The value of data is undisputed, but as The Wall Street Journal reported, in “the squishy world of intangibles,” there is no real rules for valuing the prize assets that make up over $550B of the combined worth of Google, EBay and Facebook. The U.S. Financial Accounting Standards Board is now looking at researching this again.
Our prize-winner in last year’s Privacy Unbound writing contest, James Kelaher, made the point that if data was on the balance sheet, people might take better care of it, which makes valuation a logical step. Clearly, Woollies has put enormous value on the customer data it collects and continues to invest heavily in its use.

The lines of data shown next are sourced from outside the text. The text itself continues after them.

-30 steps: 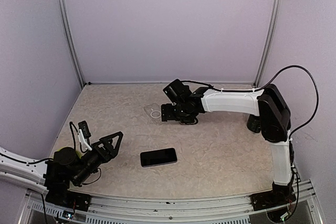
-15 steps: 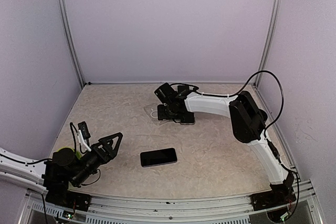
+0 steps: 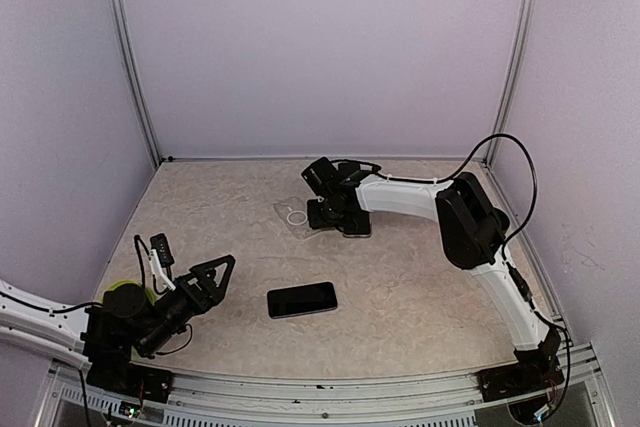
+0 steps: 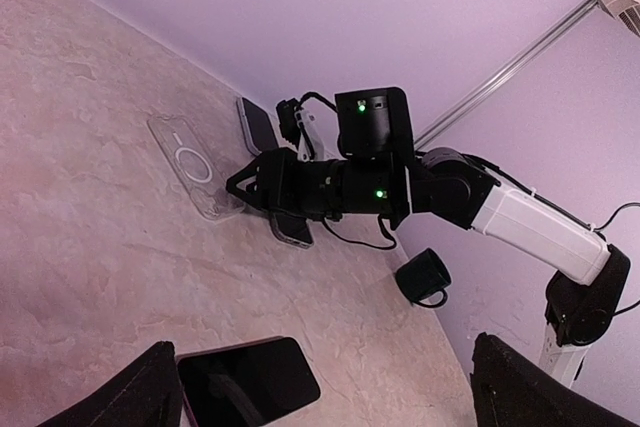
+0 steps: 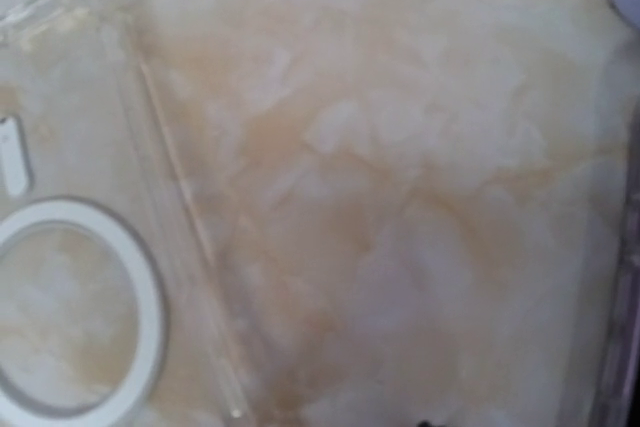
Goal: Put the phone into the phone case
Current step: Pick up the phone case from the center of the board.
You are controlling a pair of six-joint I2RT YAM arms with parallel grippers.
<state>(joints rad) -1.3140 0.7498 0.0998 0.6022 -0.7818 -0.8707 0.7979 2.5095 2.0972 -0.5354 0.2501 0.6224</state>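
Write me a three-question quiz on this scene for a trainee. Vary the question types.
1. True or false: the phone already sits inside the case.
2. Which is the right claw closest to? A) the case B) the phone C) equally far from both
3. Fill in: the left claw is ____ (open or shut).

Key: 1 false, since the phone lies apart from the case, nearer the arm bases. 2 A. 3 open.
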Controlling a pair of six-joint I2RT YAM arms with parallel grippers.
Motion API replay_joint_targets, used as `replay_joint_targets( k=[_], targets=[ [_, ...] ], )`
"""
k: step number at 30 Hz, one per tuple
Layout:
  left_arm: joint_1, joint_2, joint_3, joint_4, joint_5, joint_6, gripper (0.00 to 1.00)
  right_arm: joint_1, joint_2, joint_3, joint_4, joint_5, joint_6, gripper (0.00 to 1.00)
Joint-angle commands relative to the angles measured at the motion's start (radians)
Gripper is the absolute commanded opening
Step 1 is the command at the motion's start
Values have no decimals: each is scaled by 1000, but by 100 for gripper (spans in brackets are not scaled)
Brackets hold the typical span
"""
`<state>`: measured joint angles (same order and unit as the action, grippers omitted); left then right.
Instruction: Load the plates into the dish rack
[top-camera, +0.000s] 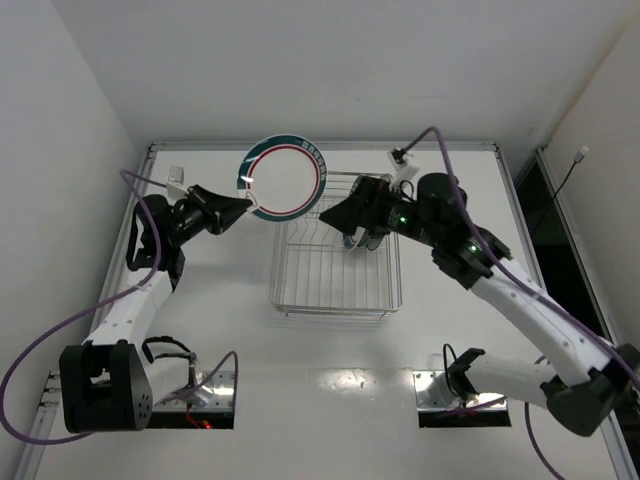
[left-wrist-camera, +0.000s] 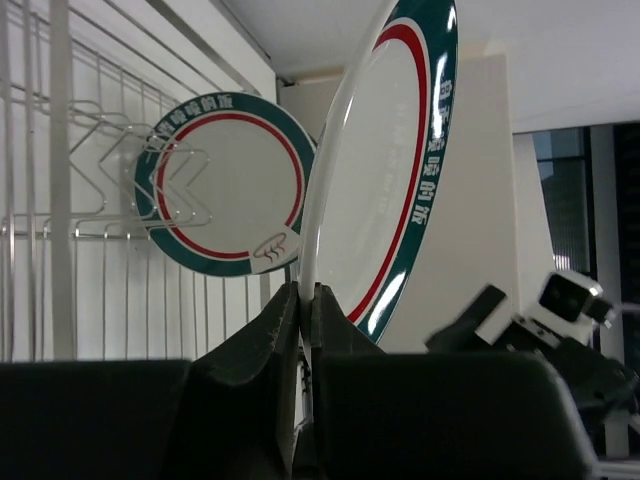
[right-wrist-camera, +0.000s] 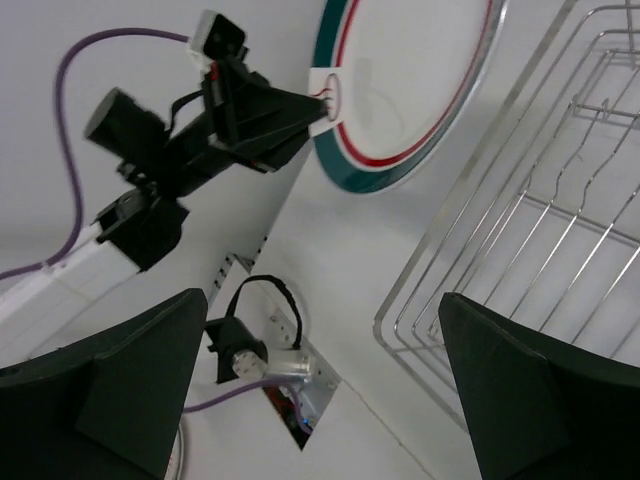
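Two plates are in sight. The one you are carrying, the held plate (top-camera: 287, 178), is white with a dark green rim band and a thin red ring. It is raised off the table (top-camera: 330, 390) at the far left corner of the dish rack (top-camera: 335, 275), with its face turned up toward the overhead camera. Your left gripper (top-camera: 243, 197) has it by the rim on the plate's left side. In the left wrist view the two fingers (left-wrist-camera: 250, 400) are pressed tight on the thin edge, and the plate rises from them tilted to the right.

The second plate (left-wrist-camera: 225, 185) has the same green band and red ring. It stands upright among the rack's wires, with bent prongs crossing in front of its left side. From above you can see only a pale arc of it under the right arm, so which slot it sits in cannot be told.

The rack is a silver wire basket in the middle of the table. Your right gripper (top-camera: 342, 222) hangs over its far half. Its wrist view shows the fingers (right-wrist-camera: 130, 390) spread wide with nothing between them; the table, the rack's corner and the carried plate show through the gap.
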<state>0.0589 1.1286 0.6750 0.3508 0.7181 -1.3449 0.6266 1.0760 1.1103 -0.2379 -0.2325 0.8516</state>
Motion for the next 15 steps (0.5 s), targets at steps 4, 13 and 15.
replay_joint_targets(
  k=[4, 13, 15],
  targets=[
    [-40, -105, 24, 117, 73, -68, 0, -56, 171, 46, 193, -100, 61, 99],
    [-247, -142, -23, 96, -40, -97, 0, -77, 294, 46, 330, -200, 104, 81],
    [-307, -142, -47, 120, -49, -97, 0, -77, 294, 46, 339, -209, 104, 50]
  ],
)
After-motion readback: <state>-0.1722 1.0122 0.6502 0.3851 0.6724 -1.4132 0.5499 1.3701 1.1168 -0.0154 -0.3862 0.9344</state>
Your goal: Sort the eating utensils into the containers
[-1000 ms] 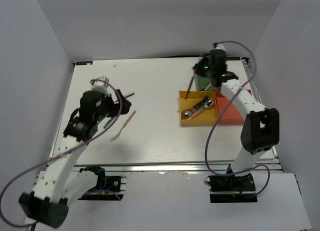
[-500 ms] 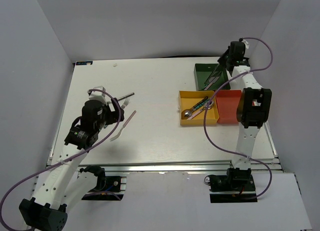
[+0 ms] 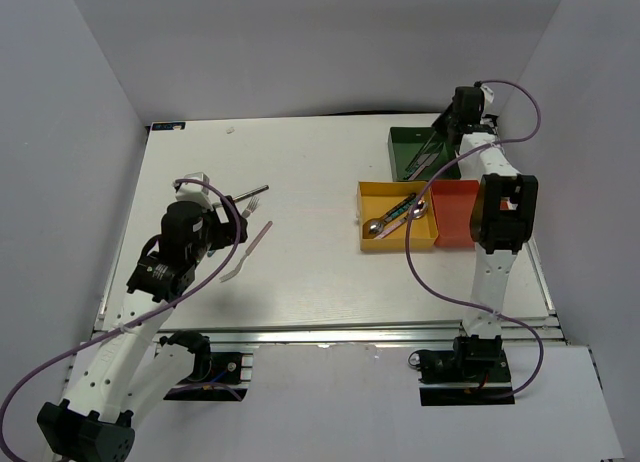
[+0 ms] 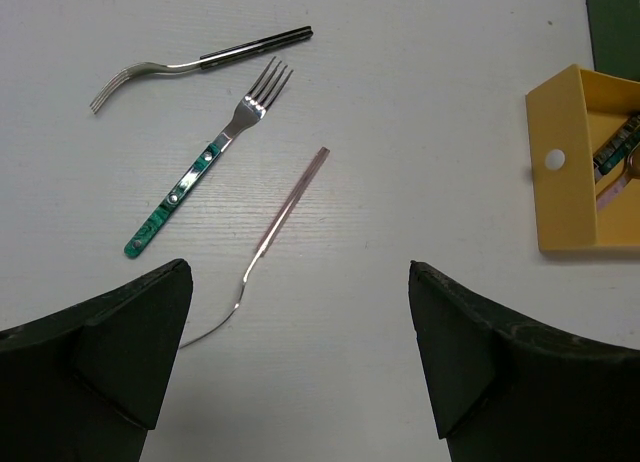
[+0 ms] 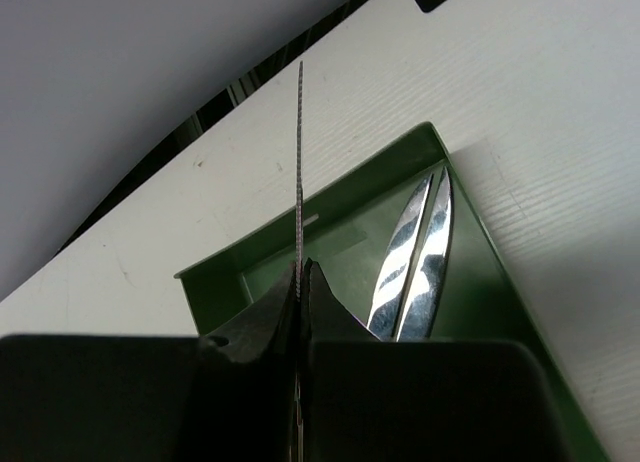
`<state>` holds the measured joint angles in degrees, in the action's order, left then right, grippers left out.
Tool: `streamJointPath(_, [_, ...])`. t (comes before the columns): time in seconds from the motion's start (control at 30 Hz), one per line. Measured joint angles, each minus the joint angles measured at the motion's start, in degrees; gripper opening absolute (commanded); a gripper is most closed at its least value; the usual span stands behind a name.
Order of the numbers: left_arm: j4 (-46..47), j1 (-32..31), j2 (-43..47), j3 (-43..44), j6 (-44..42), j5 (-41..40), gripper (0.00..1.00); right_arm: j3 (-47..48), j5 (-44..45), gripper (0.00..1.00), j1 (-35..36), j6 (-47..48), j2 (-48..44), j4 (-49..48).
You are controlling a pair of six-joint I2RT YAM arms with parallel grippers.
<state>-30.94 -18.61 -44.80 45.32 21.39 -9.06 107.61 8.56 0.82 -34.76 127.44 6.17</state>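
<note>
Right gripper (image 5: 300, 274), swung back to the far right corner of the table (image 3: 320, 272): clenched on a knife (image 5: 301, 132) over the dark green tray (image 3: 400, 152). Left gripper (image 4: 298, 282): spread wide over three loose forks (image 4: 200, 177), open room around.

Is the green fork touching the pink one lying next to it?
Apart. The left wrist view shows the green-handled fork and the pink-handled utensil lying side by side, with bare white table showing between them along their whole length.
</note>
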Motion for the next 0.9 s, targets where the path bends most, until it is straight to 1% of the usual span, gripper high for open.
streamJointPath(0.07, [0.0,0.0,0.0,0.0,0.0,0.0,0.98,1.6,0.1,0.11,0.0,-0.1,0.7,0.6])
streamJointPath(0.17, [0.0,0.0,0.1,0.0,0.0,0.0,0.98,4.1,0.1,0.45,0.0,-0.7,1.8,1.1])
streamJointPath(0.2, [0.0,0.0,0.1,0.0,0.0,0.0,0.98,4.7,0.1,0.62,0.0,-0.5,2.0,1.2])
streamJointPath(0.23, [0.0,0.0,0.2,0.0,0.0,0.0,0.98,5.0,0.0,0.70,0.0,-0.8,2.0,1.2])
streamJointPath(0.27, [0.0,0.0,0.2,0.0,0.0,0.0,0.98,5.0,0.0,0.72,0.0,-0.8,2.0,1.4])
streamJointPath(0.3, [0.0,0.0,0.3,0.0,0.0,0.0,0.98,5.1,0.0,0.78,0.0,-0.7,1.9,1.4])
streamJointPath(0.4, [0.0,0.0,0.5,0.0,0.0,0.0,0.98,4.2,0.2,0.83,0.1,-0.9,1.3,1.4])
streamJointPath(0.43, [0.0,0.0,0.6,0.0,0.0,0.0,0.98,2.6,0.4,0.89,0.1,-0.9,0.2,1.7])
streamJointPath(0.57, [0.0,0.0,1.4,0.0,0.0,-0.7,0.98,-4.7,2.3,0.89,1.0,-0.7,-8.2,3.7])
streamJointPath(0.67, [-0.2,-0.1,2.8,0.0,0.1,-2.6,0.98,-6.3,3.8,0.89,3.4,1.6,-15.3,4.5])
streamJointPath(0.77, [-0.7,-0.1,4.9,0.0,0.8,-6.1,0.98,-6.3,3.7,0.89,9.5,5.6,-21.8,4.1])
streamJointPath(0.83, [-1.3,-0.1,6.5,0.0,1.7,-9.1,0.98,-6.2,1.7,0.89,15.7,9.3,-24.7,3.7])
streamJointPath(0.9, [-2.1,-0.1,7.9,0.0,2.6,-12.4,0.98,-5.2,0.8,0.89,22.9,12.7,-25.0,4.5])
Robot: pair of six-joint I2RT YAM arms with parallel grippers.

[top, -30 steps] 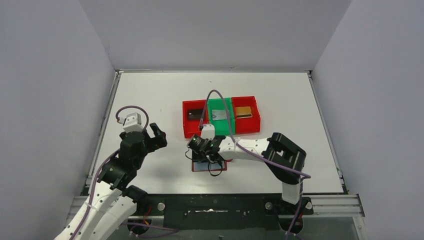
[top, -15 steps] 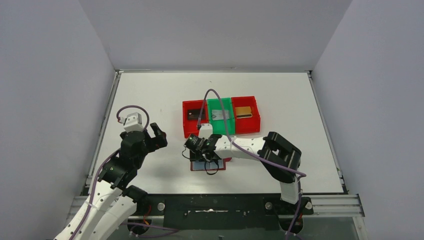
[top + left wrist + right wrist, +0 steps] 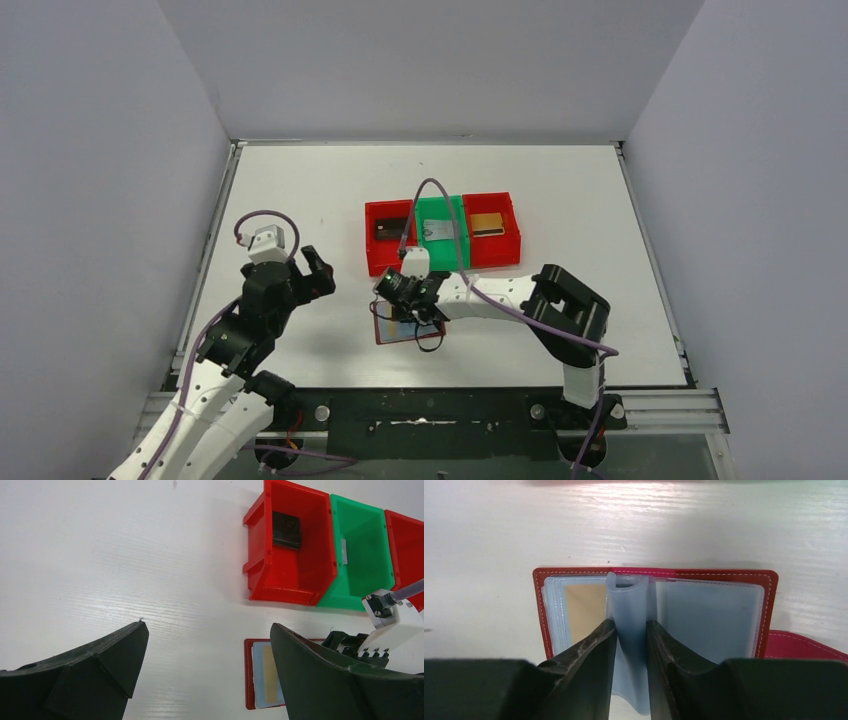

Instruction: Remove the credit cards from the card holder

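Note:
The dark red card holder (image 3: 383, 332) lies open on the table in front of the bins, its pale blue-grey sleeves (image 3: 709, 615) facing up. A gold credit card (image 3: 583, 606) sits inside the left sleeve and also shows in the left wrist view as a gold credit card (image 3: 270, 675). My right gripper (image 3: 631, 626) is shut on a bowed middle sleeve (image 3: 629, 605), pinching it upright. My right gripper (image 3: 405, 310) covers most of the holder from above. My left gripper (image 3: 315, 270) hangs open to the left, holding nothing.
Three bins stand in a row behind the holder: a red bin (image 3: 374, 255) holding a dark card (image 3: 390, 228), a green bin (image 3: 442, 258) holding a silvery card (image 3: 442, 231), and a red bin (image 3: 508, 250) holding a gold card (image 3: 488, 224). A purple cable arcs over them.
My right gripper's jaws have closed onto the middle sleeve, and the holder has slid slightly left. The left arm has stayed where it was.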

The misconception that privacy should stop the meaningful flow of information, which led to the Caldicott Report on the NHS in the UK, raises its head this time in respect of the military services. Vice-Admiral Ray Griggs said that individual rights need to be balanced against an officer's ability to look after all personnel under his or her command. He said that a "deliberately non-descriptive medical categorisation" system shaped by a focus on the Privacy Act meant that officers were told whether or not a person was fit for deployment but did not always know why. This brings to mind the expression, “I can’t give you the information BOTPA—Because of the Privacy Act,” which is sometimes used even when access is clearly permissible. Ignorance can give privacy a bad name.
And while we are on that topic, the big news in privacy this week is the subject of a yet-to-be-released public interest determination by the privacy commissioner. Ben Grubb, a journalist, got to thinking that if the government could have access to his metadata, then he, too, should be able to have access. He was refused, and after prolonged attempts, the issue has now been taken to the commissioner, whose decision will be of great interest to all telcos and many of us as individuals.
Meanwhile, the new laws that will affect all of our metadata have been called Draconian, and Edward Snowden gives a few tips on how to keep your information private.
In the regulatory sphere, we await the imminent release of the OAIC Annual Report, which will have a lot of useful statistics, and the privacy commissioner has issued a statement about online security this week.
The 36th International Conference of Data Protection and Privacy Commissioners, with the marvellous title “A World Order for Data Protection,” has just finished. We look forward to reports from that, but in the meantime, it seems that the Estonians—driven by need and lack of resources—have developed an order all of their own.
Writing from Melbourne this week where it is bleak and cold but brightened up by the hundreds of security experts from around the world who are speaking at the AISA Conference, which makes it all the better.